Le Fonds mondial est une organisation internationale qui tente de vaincre le VIH, la tuberculose et le paludisme dans le monde en développement et la remarque de Yoon semble être une référence à l’engagement de Biden de contribuer 6 milliards de dollars, ce qui nécessiterait l’approbation du Congrès.

Le clip YouTube – qui n’a pas encore été retiré – a été visionné plus de quatre millions de fois depuis sa mise en ligne et a attiré des dizaines de milliers de commentaires.

De nombreux utilisateurs de médias sociaux se sont mis à se moquer de Yoon, tandis que le juron qu’il a utilisé est devenu un terme de recherche populaire sur le portail en ligne sud-coréen Naver.

Ce n’est que le dernier dans ce que les critiques disent être une série de faux pas diplomatiques de Yoon, qui est arrivé à New York cette semaine pour l’Assemblée générale des Nations Unies après avoir assisté aux funérailles de la reine Elizabeth II à Londres.

Pendant son séjour à Londres, les opposants de Yoon l’ont accusé de manque de respect parce qu’il a raté l’occasion de voir le cercueil de la reine allongé dans l’état – ce qu’il a imputé à la circulation dense.

Le mois dernier, il a été critiqué pour ne pas avoir rencontré la présidente de la Chambre des États-Unis, Nancy Pelosi, lors de sa visite en Corée du Sud dans le cadre d’une tournée en Asie.
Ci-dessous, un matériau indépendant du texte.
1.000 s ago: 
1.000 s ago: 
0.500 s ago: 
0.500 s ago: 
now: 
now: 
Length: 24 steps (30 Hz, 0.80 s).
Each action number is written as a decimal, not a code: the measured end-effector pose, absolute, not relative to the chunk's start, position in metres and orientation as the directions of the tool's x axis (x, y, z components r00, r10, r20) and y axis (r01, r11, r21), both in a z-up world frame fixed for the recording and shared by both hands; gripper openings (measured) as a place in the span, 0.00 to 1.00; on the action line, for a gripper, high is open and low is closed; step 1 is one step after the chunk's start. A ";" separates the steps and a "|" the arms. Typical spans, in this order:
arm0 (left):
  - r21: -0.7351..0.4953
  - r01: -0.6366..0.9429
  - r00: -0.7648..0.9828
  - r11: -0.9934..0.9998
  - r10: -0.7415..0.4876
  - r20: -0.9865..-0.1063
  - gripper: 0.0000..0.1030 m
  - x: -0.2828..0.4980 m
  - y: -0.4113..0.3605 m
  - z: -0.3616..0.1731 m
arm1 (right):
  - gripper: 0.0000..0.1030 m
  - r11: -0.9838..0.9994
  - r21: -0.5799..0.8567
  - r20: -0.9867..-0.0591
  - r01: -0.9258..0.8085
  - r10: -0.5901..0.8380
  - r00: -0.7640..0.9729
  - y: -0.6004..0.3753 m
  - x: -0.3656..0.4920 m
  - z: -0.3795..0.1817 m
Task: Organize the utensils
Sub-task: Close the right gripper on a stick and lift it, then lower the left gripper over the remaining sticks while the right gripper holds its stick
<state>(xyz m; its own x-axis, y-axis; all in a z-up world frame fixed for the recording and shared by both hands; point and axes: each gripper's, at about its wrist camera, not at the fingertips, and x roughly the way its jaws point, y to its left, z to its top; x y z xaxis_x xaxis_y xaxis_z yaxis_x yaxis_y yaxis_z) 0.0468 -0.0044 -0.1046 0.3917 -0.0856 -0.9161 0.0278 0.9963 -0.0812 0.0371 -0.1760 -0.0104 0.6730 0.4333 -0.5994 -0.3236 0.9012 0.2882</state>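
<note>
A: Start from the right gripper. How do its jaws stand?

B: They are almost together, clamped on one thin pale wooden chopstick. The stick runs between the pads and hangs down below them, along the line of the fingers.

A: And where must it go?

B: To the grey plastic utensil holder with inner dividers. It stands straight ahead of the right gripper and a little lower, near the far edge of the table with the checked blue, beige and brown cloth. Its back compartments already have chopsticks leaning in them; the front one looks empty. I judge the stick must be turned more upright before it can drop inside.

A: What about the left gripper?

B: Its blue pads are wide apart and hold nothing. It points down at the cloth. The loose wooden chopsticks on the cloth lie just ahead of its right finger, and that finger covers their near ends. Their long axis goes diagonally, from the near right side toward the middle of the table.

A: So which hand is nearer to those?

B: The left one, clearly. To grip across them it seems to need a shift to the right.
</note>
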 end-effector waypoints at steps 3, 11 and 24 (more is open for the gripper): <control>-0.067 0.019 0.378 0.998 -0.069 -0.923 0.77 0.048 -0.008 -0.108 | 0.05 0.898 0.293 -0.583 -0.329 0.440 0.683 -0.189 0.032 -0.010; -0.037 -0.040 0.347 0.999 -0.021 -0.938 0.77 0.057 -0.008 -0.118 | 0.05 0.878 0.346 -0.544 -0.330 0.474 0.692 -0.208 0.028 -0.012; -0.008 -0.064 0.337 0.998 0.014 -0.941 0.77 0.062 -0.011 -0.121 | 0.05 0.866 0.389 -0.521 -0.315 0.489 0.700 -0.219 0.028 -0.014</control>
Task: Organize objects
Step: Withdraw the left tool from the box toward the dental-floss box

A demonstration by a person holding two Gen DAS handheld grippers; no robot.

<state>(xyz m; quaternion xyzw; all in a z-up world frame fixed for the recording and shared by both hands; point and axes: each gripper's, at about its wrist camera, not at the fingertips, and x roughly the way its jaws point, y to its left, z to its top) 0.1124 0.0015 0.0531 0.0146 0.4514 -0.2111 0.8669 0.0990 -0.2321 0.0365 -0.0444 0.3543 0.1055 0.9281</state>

Après ce qui semble être sa dernière gaffe en matière de politique étrangère, l’équipe de Yoon est passée sur la défensive.

Lors d’un briefing avec des journalistes, un haut responsable du bureau présidentiel sud-coréen a déclaré que la remarque était “un commentaire privé” et qu’il était “inapproprié de lier un commentaire privé à un résultat diplomatique”.

Le responsable a également déclaré qu'”il était regrettable” que Yoon soit critiqué tout en respectant “un calendrier difficile au profit de l’intérêt national”.

“Il n’y a aucune raison pour qu’il parle des États-Unis ici”, a déclaré Kim Eun-hye, attachée de presse principale de Yoon, dans un briefing séparé, réitérant que de nombreuses personnes semblaient avoir “mal compris” ses propos.

De retour à Séoul, le Premier ministre sud-coréen Han Duck-soo a abordé la question lors d’une session de l’Assemblée nationale jeudi, affirmant que ce que Yoon avait réellement dit n’était “pas clair”.

“Je ne pense pas pouvoir tirer une conclusion claire ici sur les circonstances dans lesquelles il a prononcé ces mots… mais il semble que personne n’en ait clairement entendu le contenu”, a déclaré Han.

Ses remarques n’ont pas échappé aux membres du parti libéral d’opposition qui ont commenté la question à l’Assemblée nationale jeudi.

“Les catastrophes diplomatiques se reproduisent sous l’administration Yoon Suk Yeol et cela est dû à l’incompétence diplomatique répétée du président”, ont-ils déclaré.